On Sept. 5, 1989, President George H.W. Bush took to the airwaves from the Oval Office to address the nation about what he said was a grave domestic threat.
“This is the first time since taking the oath of office that I felt an issue was so important, so threatening that it warranted talking directly with you, the American people,” he said.
Gazing into the camera, he turned and pulled out a small plastic bag from under his desk.
“This is crack cocaine, seized a few days ago by drug enforcement agents in a park just across the street from the White House,” he said as the camera zoomed in to show the hard, white crystals. “It’s as innocent-looking as candy. But it’s turning our cities into battle zones.”
One notorious drug dealer that influenced the many families that left the District of Columbia for Maryland was Rayful Edmond III, who made millions supplying the city with crack cocaine. We saw stories about him on the daily news, and even after his arrest, he continued to operate his empire from behind bars. He was sentenced to life in prison without the possibility of parole.
Last month, during Black History Month, The Washington Post reported in an article by Keith Alexander that federal prosecutors have requested early prison release for Edmond.
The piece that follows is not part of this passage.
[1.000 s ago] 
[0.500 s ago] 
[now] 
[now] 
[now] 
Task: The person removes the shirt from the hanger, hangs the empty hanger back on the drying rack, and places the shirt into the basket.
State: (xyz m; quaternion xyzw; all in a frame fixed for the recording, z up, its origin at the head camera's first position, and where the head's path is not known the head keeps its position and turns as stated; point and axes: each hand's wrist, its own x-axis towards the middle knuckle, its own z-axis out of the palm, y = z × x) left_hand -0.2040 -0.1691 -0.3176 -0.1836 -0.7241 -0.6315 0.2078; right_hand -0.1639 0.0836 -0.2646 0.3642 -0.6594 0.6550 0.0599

Juxtapose that history, and now look at what’s happening today. During the years 1991 to 1998, my personal knowledge of street drug dealers on streets like upper Georgia Avenue NW. Corner drug dealers showed up one day near our upper Georgia Avenue office. Things were out of control!
U Street went through gentrification, influenced by the coming of the African American Civil War Memorial. It went from a boarded up street, where businesses moved out to keep from failing, while others like Ben’s Chili Bowl stayed. As project director, I remember when our offices were housed in the Masonic Temple on U Street, directly beside the site, developers would walk over to speak with me and they would spend time speaking with Dr. Frank Smith, then the Ward 1 City Council member. They were excited about how the memorial would entice more tourism to U Street. They made proposals for new business ventures for U Street — the beginning of its gentrification.
U Street filled with mostly whites during warmer weather, and along other major commercial corridors as well. How did we go from one extreme to the other so quickly?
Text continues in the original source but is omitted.